# What to work on:
The reply should contain only the lines from the start of the records through the line with "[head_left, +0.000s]", reproduced verbatim and without pictures.

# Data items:
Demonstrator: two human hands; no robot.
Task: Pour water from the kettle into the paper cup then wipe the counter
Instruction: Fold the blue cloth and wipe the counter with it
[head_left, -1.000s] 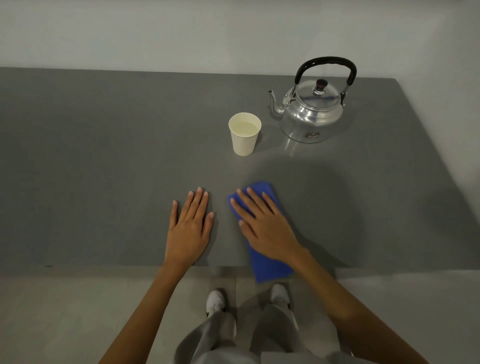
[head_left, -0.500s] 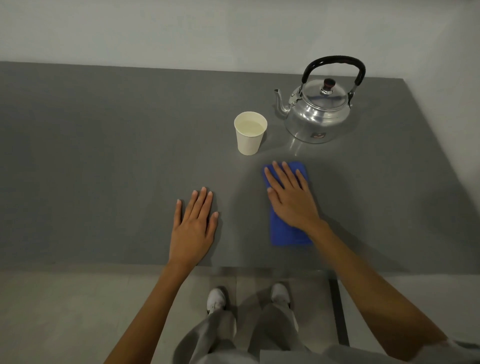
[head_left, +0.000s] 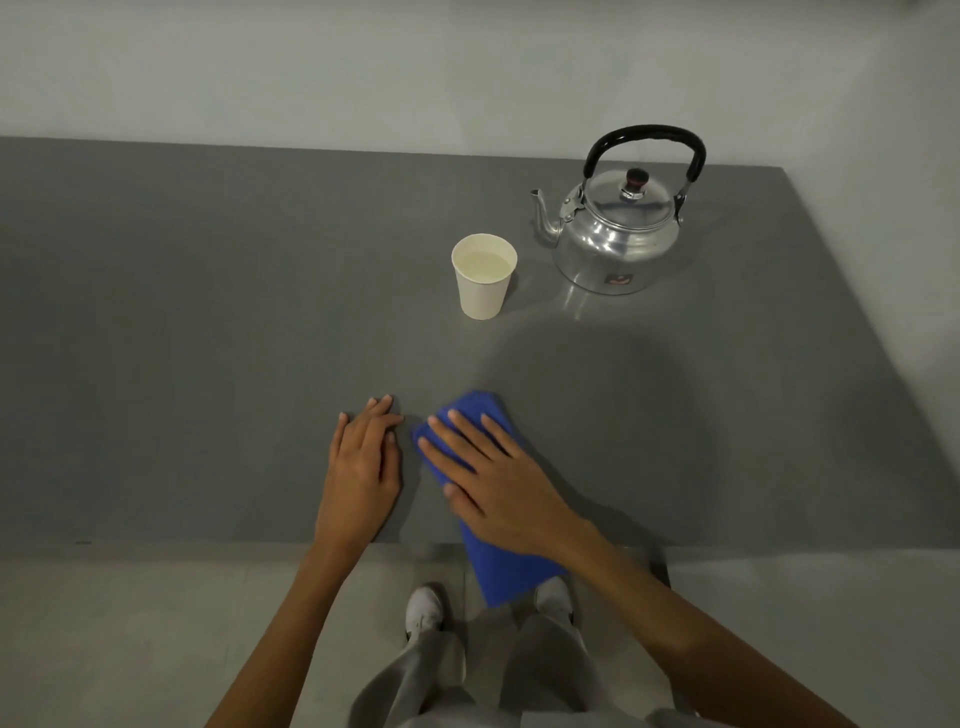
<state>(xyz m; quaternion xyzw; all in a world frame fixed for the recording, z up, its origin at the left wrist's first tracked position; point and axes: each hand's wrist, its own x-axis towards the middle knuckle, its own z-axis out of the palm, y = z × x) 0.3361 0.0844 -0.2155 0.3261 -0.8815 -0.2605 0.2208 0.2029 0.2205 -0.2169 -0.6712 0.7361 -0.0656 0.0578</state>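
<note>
blue cloth (head_left: 511, 564) under flat right hand (head_left: 498, 486); left hand (head_left: 361, 475) flat beside; cup (head_left: 484, 275), kettle (head_left: 621, 228) beyond.

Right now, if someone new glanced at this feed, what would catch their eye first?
Probably the blue cloth, the only bright colour, pressed flat under the right hand at the counter's near edge, its end hanging over. Next, the shiny kettle at the far right, and the paper cup of water just left of it. The left hand rests flat beside the cloth.
</note>
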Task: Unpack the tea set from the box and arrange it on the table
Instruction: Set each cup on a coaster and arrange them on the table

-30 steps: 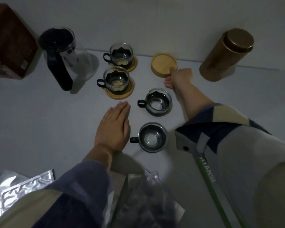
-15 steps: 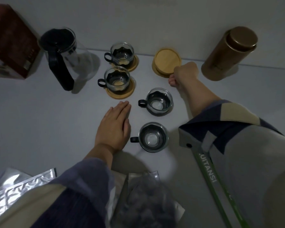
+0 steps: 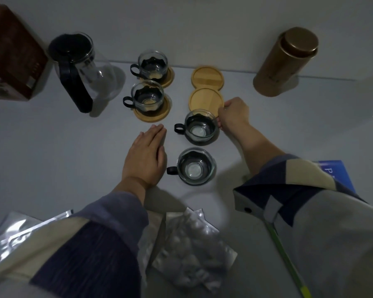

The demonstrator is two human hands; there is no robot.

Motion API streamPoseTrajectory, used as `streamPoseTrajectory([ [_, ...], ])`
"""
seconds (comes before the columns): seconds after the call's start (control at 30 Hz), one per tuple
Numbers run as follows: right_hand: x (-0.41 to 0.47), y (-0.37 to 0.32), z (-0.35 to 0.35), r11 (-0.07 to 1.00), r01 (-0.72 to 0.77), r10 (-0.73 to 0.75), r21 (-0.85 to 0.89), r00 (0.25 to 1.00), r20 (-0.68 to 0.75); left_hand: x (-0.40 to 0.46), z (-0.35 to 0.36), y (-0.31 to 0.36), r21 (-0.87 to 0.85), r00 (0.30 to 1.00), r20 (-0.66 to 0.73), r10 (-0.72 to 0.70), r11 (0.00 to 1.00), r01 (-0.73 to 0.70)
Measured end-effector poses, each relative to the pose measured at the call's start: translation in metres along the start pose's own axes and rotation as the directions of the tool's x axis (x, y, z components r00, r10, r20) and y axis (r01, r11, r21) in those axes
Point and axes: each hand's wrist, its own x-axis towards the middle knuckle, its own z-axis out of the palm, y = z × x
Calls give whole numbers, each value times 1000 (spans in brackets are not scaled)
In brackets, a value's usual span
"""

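Observation:
Two glass cups (image 3: pixel 153 65) (image 3: pixel 147 97) with black handles stand on wooden coasters at the back. Two more cups (image 3: pixel 200 128) (image 3: pixel 196 166) stand bare on the white table (image 3: pixel 52 143). A bare wooden coaster (image 3: pixel 207 76) lies at the back, and a second coaster (image 3: pixel 205 100) lies just in front of it. My right hand (image 3: pixel 234 114) pinches the right edge of that nearer coaster, beside the third cup. My left hand (image 3: pixel 148 154) lies flat and open on the table, left of the bare cups. A glass teapot (image 3: pixel 80 63) with a black handle stands at the back left.
A dark red box (image 3: pixel 11 54) sits at the far left. A bronze tin canister (image 3: pixel 286 61) stands at the back right. Silver foil bags (image 3: pixel 187 246) (image 3: pixel 15 233) lie near me. A blue item (image 3: pixel 334 175) shows behind my right sleeve.
My right hand has taken one coaster off the stack at the back and drawn it toward me, beside the third cup. The left hand stays flat on the table.

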Motion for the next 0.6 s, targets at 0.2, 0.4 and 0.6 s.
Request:
streamPoseTrajectory([
  [0.2, -3, 3, 2, 989, 10, -8, -149, 1000, 13, 0, 0, 1, 5, 1000, -2, 6, 1000, -6],
  [0.4, -32, -14, -17, 989, 22, -23, -144, 1000, -6, 0, 0, 1, 0, 1000, -11, 15, 1000, -15],
  [0.6, -108, -14, -48, 967, 248, -243, 56, 967, -81, -2, 6, 5, 6, 1000, -13, 24, 1000, -24],
])
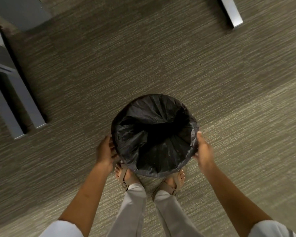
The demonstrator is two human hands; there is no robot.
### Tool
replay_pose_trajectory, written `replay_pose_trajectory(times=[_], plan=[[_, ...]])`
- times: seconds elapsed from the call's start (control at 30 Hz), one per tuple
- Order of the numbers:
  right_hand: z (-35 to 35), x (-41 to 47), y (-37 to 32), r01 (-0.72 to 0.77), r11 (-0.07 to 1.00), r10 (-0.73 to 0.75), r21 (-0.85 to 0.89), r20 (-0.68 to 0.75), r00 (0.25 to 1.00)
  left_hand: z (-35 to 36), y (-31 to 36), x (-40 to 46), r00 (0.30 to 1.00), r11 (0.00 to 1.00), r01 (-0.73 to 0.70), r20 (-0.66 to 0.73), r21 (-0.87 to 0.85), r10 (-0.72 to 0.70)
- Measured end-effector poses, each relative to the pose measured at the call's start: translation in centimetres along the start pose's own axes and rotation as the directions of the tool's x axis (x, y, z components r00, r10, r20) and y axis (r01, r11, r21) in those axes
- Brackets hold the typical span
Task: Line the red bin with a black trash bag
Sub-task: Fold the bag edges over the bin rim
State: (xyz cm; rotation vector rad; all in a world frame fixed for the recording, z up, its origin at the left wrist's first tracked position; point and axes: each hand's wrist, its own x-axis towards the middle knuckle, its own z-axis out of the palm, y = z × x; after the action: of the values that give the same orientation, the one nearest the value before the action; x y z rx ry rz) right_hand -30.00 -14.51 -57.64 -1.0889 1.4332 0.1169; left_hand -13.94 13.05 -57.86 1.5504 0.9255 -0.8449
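Observation:
The black trash bag (154,134) is spread open over a round bin standing on the carpet just in front of my feet. Its edge is folded over the rim and down the outside, so none of the bin's red shows. The bag's inside sags in creases toward a dark middle. My left hand (106,151) is at the bin's left side, fingers against the folded-over plastic. My right hand (203,149), slightly blurred, grips the bag's edge at the right rim, thumb on top.
Grey-brown carpet (161,57) surrounds the bin. Grey metal furniture legs (22,103) stand at the left, a dark panel (20,11) lies at the top left, and another metal leg (231,12) is at the top right. My sandalled feet (125,175) touch the bin's near side.

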Motion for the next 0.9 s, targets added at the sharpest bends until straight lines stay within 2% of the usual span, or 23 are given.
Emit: replay_pose_trajectory(times=[0.1,0.17,0.27,0.37,0.43,0.5,0.57,0.67,0.77,0.9], plan=[[0.7,-0.3,0.9,-0.036,0.999,0.036,-0.011,0.043,0.998,0.2,-0.8,-0.5,0.998,0.999,0.036,0.056,-0.014,-0.035],[0.8,-0.1,1.1,-0.043,0.995,0.036,0.092,0.085,0.996,0.2,-1.1,-0.3,0.994,0.998,0.049,0.095,-0.037,-0.045],[0.6,0.2,0.5,-0.153,0.948,0.089,0.279,0.228,0.969,0.3,-1.1,0.1,0.986,0.992,0.102,0.143,-0.079,-0.09],[0.3,-0.1,-0.4,-0.218,0.913,0.109,0.344,0.31,0.944,0.6,-1.0,0.5,0.989,0.995,0.091,0.117,-0.038,-0.086],[0.4,-0.5,-0.6,-0.226,0.926,0.149,0.303,0.258,0.955,0.7,-1.2,0.5,0.993,0.996,0.082,0.091,-0.016,-0.08],[0.2,-0.9,-0.4,-0.201,0.957,0.176,0.208,0.131,0.976,0.6,-1.4,0.5,0.993,0.997,0.077,0.089,-0.005,-0.076],[0.0,-1.5,0.0,-0.156,0.975,0.15,0.16,0.048,0.987,0.4,-1.5,0.6,0.996,0.999,0.049,0.08,0.019,-0.051],[-0.3,-3.0,0.9,-0.126,0.979,0.123,0.163,0.025,0.992,-0.3,-1.8,0.6,0.998,0.999,0.025,0.063,0.022,-0.026],[-0.5,-3.7,2.1,-0.141,0.989,0.142,0.049,-0.003,0.99,-0.7,-1.8,0.8,0.998,0.998,0.041,0.044,-0.037,-0.039],[0.6,-3.9,3.7,-0.18,0.984,0.179,-0.001,0.073,0.981,-0.4,-1.2,0.9,0.997,0.998,0.051,0.057,-0.038,-0.049]])
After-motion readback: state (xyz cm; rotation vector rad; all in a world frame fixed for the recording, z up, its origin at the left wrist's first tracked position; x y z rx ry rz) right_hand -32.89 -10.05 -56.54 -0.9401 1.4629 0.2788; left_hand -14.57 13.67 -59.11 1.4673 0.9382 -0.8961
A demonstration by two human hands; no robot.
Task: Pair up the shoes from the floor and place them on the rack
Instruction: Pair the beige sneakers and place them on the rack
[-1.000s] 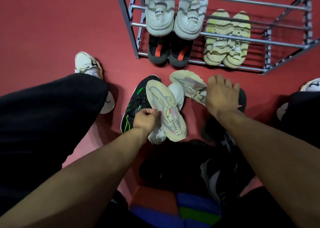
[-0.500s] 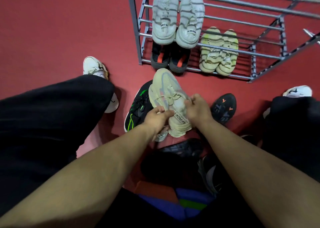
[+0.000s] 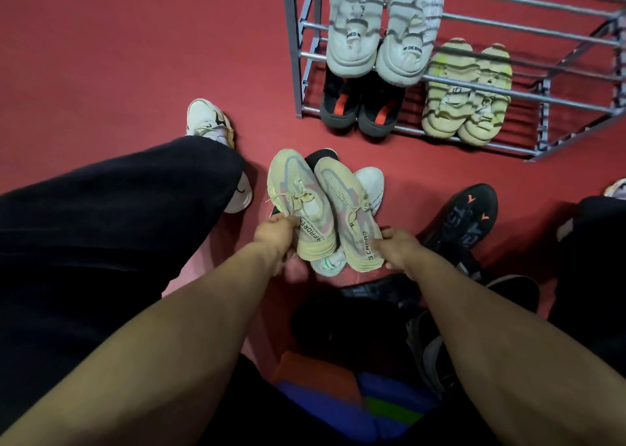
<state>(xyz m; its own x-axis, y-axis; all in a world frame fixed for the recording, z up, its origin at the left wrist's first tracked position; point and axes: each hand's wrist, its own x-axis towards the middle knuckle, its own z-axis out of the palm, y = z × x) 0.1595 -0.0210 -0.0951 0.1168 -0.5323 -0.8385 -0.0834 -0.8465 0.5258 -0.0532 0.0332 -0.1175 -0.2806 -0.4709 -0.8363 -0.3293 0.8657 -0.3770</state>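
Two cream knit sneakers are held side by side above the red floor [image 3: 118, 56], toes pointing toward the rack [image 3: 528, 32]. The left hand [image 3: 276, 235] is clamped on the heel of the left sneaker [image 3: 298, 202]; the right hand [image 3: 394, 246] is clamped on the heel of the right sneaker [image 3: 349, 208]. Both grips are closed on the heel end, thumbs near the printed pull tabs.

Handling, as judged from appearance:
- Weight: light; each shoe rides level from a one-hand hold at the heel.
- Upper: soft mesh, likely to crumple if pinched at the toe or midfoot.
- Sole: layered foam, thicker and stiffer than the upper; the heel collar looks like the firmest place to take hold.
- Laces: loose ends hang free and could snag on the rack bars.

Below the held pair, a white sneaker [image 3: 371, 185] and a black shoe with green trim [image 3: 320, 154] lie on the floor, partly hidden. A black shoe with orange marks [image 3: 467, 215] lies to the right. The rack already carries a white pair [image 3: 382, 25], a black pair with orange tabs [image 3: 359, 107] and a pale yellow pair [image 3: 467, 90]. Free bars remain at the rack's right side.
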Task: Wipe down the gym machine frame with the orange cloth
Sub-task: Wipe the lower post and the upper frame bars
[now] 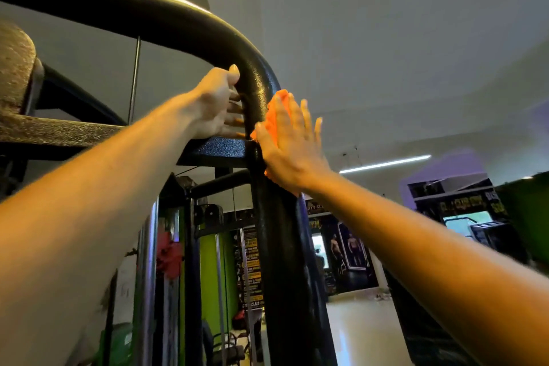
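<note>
Your black frame (269, 246) rises as a thick post and bends left overhead into a curved tube. A flat crossbar (219, 151) joins the post just below the bend. The orange cloth (274, 111) lies pressed against the post there.

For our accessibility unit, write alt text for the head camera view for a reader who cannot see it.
A right hand presses an orange cloth flat against a black gym machine frame, just below its curved top. The left hand grips the same tube, fingers curled round it.
</note>
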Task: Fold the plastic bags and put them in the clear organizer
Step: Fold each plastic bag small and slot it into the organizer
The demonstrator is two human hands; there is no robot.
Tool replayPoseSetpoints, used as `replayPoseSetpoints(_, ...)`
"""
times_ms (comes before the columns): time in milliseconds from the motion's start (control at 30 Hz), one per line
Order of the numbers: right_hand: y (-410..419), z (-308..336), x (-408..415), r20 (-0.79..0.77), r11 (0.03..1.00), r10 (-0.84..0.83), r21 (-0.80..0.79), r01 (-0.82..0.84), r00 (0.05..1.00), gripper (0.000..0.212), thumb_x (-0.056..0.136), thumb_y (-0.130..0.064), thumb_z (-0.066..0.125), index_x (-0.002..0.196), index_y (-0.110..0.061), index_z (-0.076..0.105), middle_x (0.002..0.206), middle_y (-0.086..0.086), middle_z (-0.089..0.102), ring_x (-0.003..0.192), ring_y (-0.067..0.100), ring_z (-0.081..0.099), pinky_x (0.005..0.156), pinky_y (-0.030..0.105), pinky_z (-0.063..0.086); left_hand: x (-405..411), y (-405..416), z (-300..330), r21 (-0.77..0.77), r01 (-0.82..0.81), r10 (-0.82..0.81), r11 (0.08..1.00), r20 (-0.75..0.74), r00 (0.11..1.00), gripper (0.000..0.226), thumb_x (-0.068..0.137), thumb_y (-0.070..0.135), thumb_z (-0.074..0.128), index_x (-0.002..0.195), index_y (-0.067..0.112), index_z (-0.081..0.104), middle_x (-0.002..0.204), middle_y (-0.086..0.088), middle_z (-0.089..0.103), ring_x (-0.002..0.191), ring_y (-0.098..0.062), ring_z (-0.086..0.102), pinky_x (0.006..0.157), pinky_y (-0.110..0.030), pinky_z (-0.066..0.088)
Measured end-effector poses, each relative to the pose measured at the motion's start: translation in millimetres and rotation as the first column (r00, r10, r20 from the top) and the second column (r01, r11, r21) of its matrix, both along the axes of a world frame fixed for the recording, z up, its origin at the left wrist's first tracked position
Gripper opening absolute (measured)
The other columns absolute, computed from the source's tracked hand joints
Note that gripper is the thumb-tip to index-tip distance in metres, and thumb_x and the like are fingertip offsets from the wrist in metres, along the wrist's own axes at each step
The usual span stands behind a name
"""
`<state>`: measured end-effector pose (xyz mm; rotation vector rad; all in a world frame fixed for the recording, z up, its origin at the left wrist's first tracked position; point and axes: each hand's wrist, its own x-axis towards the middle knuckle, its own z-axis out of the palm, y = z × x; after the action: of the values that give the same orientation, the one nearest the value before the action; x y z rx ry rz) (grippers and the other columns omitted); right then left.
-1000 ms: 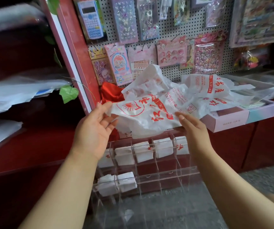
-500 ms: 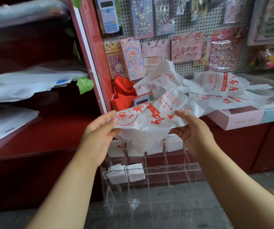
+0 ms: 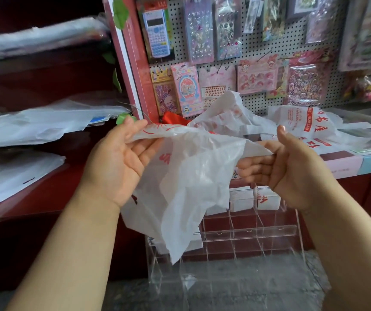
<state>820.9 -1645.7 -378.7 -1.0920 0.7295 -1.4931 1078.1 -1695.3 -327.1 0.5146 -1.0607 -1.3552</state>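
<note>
I pinched the bag point(image 3: 191, 176) by its top edge, left hand point(image 3: 121, 162) and right hand point(image 3: 285, 167) apart, above the organizer point(image 3: 247, 239). It hung crumpled; pulling it taut would help before creasing.

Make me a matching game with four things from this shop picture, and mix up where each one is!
Things:
1. thin white plastic bag with red print
2. blue and white calculator
3. small folded white bags
4. heap of loose white bags with red lettering

Places:
A. hanging on the white pegboard
B. on the counter by the pegboard
C. stretched between the left hand and right hand
D. in the clear plastic organizer

Pairs: 1-C, 2-A, 3-D, 4-B
</note>
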Motion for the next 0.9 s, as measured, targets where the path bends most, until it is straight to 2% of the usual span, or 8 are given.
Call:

# Exercise answer:
Demonstrator: two human hands; no robot.
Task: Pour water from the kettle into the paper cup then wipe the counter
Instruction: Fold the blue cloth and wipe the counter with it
[head_left, -1.000s] 
[head_left, -0.500s] 
[head_left, +0.000s] 

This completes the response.